- _Work required_
Transcribe only part of the material below: the lines from the one containing "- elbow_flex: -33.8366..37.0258" through the one containing "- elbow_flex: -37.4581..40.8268", inclusive, exactly as written.
+ + + + +
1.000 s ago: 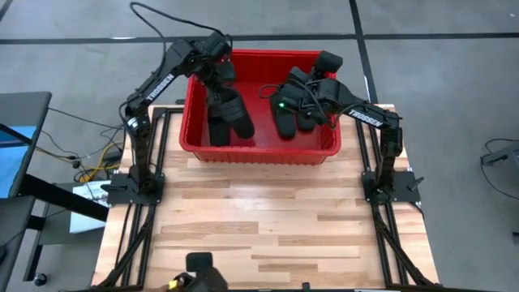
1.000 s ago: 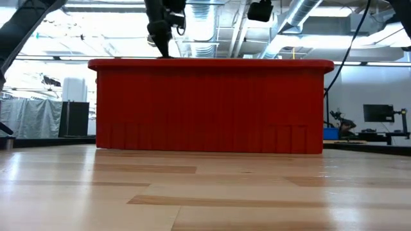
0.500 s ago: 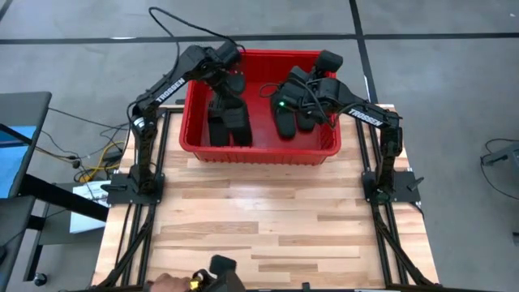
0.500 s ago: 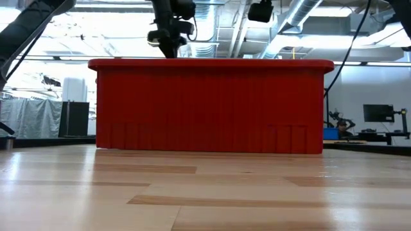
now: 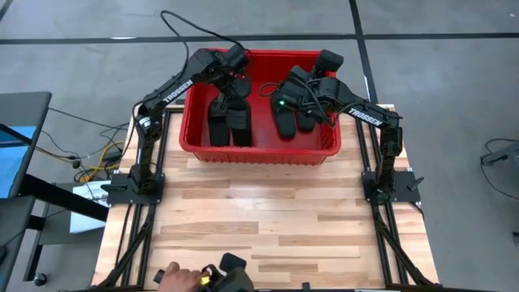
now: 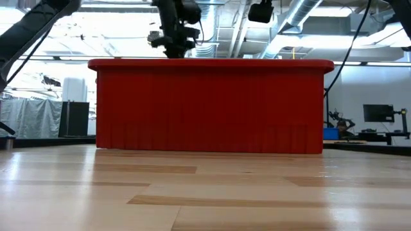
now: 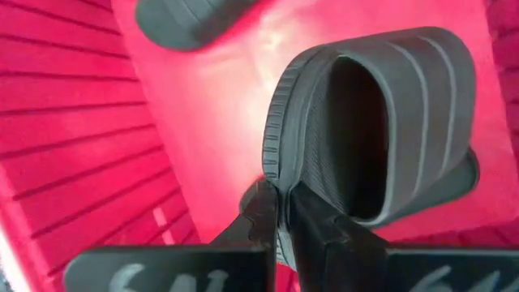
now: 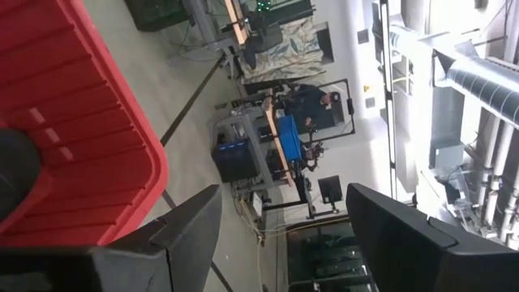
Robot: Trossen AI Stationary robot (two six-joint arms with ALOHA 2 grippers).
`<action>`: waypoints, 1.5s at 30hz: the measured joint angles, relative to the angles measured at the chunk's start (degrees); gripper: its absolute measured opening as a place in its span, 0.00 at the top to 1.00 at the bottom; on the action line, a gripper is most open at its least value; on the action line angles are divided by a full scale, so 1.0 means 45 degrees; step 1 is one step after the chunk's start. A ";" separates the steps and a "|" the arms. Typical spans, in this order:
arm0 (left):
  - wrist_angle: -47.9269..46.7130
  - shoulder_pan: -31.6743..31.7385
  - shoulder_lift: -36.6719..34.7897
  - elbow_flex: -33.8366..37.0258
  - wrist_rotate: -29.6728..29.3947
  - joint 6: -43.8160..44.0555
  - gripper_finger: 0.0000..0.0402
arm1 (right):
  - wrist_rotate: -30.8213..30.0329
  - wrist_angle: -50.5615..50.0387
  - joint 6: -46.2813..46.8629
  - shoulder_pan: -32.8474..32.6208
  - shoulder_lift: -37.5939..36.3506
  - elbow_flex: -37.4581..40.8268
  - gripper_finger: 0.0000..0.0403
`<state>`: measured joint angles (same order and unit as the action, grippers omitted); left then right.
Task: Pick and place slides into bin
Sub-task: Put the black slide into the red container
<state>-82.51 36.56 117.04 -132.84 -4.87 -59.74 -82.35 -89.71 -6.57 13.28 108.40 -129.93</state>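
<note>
One red bin [image 5: 259, 150] is sitting at the far end of the wooden bench [image 5: 268, 227], and four black slides are lying inside it. The left claw [image 7: 280, 215] is reaching down into the left half of the bin with its fingers pinched tight on the edge of one slide [image 7: 381, 122], gripping the strap's rim so that the open toe is facing the wrist camera. Just beside that claw a second slide [image 5: 217, 130] is resting on the bin floor, and the two are lying side by side as a pair. The right claw [image 5: 296, 85] is hovering over the right half of the bin, its fingers [image 8: 190, 223] spread as wide as they go and holding nothing. Directly beneath it two more slides [image 5: 296, 118] are lying together on the bin floor. At the near edge of the bench a person's hand [image 5: 172, 280] is showing.
</note>
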 joint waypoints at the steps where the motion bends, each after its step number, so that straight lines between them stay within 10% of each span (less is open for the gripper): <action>1: -0.0112 0.0018 0.0139 0.0005 -0.0138 -0.0026 1.00 | 0.0000 -0.0004 0.0000 0.0000 0.0000 0.0000 0.35; 45: 0.3146 0.0878 0.0684 0.1647 -0.0601 -0.0420 0.90 | 0.1001 -0.0005 0.0005 0.0083 0.0000 0.0000 0.35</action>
<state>-68.36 40.51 120.11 -125.43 -7.57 -61.63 -77.84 -89.73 -6.55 13.65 108.40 -129.93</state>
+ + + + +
- _Answer for the task_
  - elbow_flex: -33.8366..37.0258
  - wrist_rotate: -29.6728..29.3947
  - joint 6: -43.8160..44.0555
  - gripper_finger: 0.0000..0.0402
arm1 (right):
  - wrist_rotate: -30.8213..30.0329
  - wrist_angle: -50.5615..50.0387
  - joint 6: -46.2813..46.8629
  - shoulder_pan: -32.8474..32.6208
  - shoulder_lift: -37.5939..36.3506
  - elbow_flex: -37.4581..40.8268

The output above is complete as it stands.